Senate debates

Wednesday, 15 May 2024

Matters of Public Importance

Budget

4:19 pm

Photo of Tim AyresTim Ayres (NSW, Australian Labor Party, Assistant Minister for Trade) Share this | Hansard source

Gross debt this year will be $904 billion. That means—for those opposite—it's $152 billion lower. That means that we save, over the course of the next decade, $80 billion in interest payments. That means that it creates room in the budget to make smart decisions in the national interest. You would think that, after all the claims about economic capability on that side, symbolised by Mr Taylor and Mr Dutton, there would be a moment of self-reflection, and that the figure of a trillion dollars would have some impact, but no. What we have is the same campaign and the same nonsense, and it's all characterised by two things: negativity and complacency.

That's what characterises those opposite. Otherwise, how could you campaign about inflation—which, as Senator O'Neill said, rose to its dizzy heights when those opposite were in government—but vote against energy bill relief and measures to reduce the cost of child care? How could you feign concern about the cost of living but oppose Labor's reform of Mr Morrison's outdated stage 3 tax cuts, which now deliver under the Albanese government plan a tax cut for every single one of our PAYG taxpayers? That's 13.6 million Australians who will now get a tax cut. How could you do that unless your whole proposition was negativity and complacency? It's the only way you can claim that, when inflation peaks when you are in government, it's the result of an energy price shock from overseas, but now inflation is somehow home grown. It's silly, it's partisan and it's so see-through.

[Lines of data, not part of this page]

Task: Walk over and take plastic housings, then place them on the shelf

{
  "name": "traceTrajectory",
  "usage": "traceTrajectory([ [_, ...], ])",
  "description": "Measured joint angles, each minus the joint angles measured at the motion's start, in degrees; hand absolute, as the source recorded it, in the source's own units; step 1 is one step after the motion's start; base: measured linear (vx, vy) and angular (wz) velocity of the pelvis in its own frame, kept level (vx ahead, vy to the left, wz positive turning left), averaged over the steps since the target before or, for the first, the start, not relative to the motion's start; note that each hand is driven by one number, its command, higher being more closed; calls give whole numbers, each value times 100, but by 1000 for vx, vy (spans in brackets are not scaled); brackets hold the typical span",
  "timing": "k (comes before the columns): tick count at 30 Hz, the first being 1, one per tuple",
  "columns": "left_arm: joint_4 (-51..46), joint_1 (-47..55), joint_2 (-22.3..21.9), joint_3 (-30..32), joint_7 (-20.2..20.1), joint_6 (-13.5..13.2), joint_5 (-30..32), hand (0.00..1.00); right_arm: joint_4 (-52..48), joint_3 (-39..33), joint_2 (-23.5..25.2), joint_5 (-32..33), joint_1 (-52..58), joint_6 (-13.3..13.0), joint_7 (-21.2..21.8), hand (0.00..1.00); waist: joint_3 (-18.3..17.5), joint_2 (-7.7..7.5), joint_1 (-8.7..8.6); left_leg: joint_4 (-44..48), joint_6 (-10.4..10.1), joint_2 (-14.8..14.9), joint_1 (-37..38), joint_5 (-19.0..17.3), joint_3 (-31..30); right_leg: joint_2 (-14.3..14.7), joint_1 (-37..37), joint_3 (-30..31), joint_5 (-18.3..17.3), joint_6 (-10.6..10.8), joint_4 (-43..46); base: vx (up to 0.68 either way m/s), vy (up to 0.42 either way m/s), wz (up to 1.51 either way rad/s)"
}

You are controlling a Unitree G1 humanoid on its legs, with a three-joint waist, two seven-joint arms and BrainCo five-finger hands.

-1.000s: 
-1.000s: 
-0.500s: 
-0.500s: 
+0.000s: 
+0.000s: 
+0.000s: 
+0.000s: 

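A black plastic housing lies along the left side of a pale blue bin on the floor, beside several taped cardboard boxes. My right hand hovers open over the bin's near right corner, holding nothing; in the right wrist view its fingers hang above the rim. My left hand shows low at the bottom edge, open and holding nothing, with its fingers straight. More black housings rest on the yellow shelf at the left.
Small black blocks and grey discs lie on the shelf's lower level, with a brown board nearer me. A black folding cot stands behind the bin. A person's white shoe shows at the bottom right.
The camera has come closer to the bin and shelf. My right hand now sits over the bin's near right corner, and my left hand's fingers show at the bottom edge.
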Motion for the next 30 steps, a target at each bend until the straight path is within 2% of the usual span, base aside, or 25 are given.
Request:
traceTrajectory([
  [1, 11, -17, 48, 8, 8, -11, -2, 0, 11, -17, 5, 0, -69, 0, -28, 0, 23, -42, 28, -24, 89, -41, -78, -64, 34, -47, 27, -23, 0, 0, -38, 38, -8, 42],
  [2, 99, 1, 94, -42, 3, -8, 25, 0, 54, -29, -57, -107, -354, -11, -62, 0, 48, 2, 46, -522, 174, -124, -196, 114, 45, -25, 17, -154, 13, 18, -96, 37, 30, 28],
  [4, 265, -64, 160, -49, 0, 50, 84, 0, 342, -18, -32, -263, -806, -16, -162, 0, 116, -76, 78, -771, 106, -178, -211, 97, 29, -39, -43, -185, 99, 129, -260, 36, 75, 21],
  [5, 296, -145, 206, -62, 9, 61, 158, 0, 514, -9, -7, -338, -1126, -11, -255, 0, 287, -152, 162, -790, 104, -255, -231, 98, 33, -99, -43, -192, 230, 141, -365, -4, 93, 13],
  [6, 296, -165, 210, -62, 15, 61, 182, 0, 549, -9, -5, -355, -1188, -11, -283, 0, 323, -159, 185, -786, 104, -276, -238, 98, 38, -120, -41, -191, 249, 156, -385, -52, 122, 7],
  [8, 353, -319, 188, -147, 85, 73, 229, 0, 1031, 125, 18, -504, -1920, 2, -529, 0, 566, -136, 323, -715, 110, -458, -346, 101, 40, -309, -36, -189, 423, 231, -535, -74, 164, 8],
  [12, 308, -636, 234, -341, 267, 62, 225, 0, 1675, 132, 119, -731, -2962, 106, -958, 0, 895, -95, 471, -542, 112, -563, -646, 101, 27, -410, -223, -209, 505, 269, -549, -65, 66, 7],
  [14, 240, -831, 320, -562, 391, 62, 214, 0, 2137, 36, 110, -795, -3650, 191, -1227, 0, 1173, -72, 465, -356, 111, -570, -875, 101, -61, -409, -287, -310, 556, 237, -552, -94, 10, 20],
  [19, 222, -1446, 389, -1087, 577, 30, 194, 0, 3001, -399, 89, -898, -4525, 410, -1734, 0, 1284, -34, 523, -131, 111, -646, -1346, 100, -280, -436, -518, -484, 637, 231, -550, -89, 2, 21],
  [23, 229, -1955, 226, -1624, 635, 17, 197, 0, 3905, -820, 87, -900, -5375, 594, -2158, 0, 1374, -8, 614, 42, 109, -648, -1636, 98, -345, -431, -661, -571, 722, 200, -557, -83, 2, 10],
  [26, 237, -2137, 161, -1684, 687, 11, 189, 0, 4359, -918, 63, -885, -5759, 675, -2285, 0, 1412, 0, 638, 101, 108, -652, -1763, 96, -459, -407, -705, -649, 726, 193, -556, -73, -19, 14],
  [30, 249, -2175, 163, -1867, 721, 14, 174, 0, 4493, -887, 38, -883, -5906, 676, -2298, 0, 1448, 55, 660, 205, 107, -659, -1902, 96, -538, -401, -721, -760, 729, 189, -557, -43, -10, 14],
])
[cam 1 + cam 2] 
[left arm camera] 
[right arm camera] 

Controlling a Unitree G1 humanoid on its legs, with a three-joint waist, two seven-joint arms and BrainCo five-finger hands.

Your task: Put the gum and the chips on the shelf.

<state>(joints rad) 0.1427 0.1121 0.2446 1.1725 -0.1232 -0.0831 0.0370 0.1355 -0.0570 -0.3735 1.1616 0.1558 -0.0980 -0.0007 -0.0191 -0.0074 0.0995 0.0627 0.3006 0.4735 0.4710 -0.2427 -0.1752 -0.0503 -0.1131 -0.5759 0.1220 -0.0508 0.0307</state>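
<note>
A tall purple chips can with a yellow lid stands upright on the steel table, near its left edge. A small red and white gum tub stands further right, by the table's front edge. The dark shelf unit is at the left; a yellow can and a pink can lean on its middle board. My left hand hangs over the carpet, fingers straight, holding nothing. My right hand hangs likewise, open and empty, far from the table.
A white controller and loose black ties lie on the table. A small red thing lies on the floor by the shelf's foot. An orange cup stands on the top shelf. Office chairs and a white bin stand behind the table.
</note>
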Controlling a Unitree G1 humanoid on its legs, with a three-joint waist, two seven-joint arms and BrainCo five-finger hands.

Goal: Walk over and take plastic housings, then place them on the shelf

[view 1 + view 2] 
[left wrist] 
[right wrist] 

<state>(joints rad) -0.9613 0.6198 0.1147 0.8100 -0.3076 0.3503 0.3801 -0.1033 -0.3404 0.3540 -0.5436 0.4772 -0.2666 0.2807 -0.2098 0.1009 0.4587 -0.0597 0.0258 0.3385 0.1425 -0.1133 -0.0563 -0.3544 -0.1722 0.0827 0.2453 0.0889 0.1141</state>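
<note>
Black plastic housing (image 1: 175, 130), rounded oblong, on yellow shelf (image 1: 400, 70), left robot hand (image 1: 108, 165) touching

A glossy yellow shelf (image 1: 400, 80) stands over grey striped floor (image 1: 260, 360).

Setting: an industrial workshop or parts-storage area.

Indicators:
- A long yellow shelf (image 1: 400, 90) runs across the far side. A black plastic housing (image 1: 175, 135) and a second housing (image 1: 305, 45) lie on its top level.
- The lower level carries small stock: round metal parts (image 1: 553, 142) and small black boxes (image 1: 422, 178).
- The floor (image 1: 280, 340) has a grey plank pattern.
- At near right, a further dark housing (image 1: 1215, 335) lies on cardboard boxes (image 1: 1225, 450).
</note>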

A failed decade of energy policy, in which you couldn't land a single energy policy, has driven costs up right through the energy system. You delivered utter chaos and incompetence that drove billions of dollars of investment in our energy system offshore, symbolised by nothing more than four gigawatts of electricity-generating capacity out of the system and only one gigawatt going back in as energy demands have grown. Now the answer from Mr Dutton is this nuclear hoax. It's all delivered and straightforward—except for a few little things! It's uncosted, Mr Dutton can't tell you where the nuclear power stations will be, and there's no modelling or understanding about the impact of billions and billions of dollars of extra cost in experimental nuclear power stations coming to a suburb near you. There's no explanation of how that will in any way deal with the energy challenges that Australia faces. They had the worst productivity growth for a decade, and there are no answers on that question except austerity politics and to slash, burn and cut wages. This is a ramshackle joke of an opposition, and they ought to be seen right through.